– Акулы могут появиться в любую минуту, – сказал Джим, разрушая чары мгновения. – Помогите мне затащить ее в лодку.

Они пропустили канат через жабры зубана и потянули втроем; ялик опасно накренился, готовый перевернуться вверх дном, когда они переваливали рыбину через борт. В суденышке едва хватало место, чтобы вместить такое чудище, а сесть на скамьи теперь и вовсе не оставалось возможности, так что юноши пристроились на бортах. Когда рыбу втаскивали в ялик, с нее ободралась часть чешуи: эти чешуйки были размером с золотой дублон и такие же яркие.

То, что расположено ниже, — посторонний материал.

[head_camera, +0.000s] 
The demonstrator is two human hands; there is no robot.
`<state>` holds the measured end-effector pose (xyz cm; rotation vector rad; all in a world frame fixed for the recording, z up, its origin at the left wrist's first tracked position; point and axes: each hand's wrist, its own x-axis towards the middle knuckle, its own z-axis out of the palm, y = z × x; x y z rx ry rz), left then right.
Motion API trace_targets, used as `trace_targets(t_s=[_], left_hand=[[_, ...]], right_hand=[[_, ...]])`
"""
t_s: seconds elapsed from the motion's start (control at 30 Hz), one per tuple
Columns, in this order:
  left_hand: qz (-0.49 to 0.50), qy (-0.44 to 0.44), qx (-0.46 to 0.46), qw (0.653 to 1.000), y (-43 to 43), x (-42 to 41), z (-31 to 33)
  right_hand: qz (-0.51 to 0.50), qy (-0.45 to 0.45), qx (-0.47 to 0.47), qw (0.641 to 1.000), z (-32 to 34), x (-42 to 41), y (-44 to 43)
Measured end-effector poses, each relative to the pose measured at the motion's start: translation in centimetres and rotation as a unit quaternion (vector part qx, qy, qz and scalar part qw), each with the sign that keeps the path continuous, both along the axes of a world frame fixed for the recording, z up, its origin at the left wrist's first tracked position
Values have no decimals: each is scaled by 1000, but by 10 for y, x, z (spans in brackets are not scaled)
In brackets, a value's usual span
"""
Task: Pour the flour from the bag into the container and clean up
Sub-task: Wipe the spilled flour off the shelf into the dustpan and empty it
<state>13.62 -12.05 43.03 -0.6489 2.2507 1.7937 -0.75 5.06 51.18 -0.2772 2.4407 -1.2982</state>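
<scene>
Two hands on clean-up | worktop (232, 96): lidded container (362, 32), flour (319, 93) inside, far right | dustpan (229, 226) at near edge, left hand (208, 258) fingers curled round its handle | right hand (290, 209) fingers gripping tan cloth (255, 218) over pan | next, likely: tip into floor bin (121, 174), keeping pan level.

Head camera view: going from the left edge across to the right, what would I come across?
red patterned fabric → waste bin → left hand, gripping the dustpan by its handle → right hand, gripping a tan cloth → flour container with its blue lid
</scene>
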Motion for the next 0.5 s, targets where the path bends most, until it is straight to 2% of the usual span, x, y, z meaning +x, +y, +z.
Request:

Мансур поднял одну, повернул так, чтобы в ней отразилось солнце, и зачарованно уставился на нее.

– Мы должны отвезти эту рыбу в Хай-Уилд, – сказал он.

– Зачем? – коротко спросил Джим.

– Показать родным, моему отцу и твоему.

– К закату она потеряет цвет, чешуя станет сухой и тусклой, а мясо начнет портиться и вонять. – Джим покачал головой. – Я хочу запомнить ее вот такой, во всем ее великолепии.

– Что же нам тогда с ней делать?

– Продадим ее эконому какого-нибудь голландского корабля.

– Такое прекрасное существо… И продать ее, как мешок картошки? Это похоже на святотатство! – запротестовал Мансур.

– Но разве в Книге Бытия не говорится, что Бог отдал человеку всех тварей на земле и в море? Чтобы убивать и есть их. Он сам так велел. При чем тут святотатство?

– Это твой Бог, а не мой, – возразил Мансур.

– Он один и тот же, что твой, что мой. Мы просто называем Его разными именами.

– Он и мой тоже. – Зама не остался в стороне. – Кулу-Кулу, величайший из всех Великих.

Джим обмотал обрывком ткани пораненную руку.

– Значит, во имя Кулу-Кулу. Этот зубан предназначен для того, чтобы попасть на борт голландского корабля. И я намерен воспользоваться им как рекомендательным письмом к эконому. Я собираюсь продать ему не только эту рыбину, но заодно и продукцию из Хай-Уилда.

При северно-западном ветре, дувшем со скоростью десять узлов им в спину, они смогли поднять свой единственный парус и быстро добрались до залива. Под пушками крепости стояли на якоре восемь кораблей. Большинство находились здесь уже много недель и успели запастись провизией.

Джим показал на тот, что пришел последним:

– Они не ступали на сушу долгие месяцы. И истосковались по свежей пище. Наверное, от цинги страдают.

Джим повернул румпель и повел ялик между кораблями.

– После того как они чуть не налетели на нас, они нам должны хорошие денежки.

Все Кортни являлись торговцами до мозга костей, и даже для самых юных из них слово «прибыль» имело почти религиозное значение. Джим подвел ялик к голландскому кораблю. Это оказался вооруженный торговец, трехпалубный, с двадцатью пушками по борту, квадратными парусами и тремя мачтами. Он поднял вымпелы и флаг Голландской Республики. Когда ялик подошел к нему, Джим увидел, что корпус и такелаж сильно потрепаны штормами. Кораблю явно пришлось нелегко. Потом Джим рассмотрел и название, написанное поблекшими золотыми буквами: «Het Gelukkige Meeuw», «Счастливая чайка». Джим усмехнулся – уж очень это название не подходило старой потрепанной посудине. А потом он прищурил в удивлении и любопытстве зеленые глаза:

– Женщины, видит бог! – Он показал вперед. – Сотни женщин!

Мансур и Зама вскочили и уставились на корабль, прикрывая глаза от солнца ладонями.

– И правда! – воскликнул Мансур.

Кроме жен бюргеров и их флегматичных, тщательно охраняемых дочерей да шлюх в прибрежных тавернах, женщин на мысе Доброй Надежды почти не было.

– Вы только посмотрите на них! – благоговейно выдохнул Джим. – Вы только посмотрите на этих красавиц!

Главную палубу голландца заполняли женские фигуры.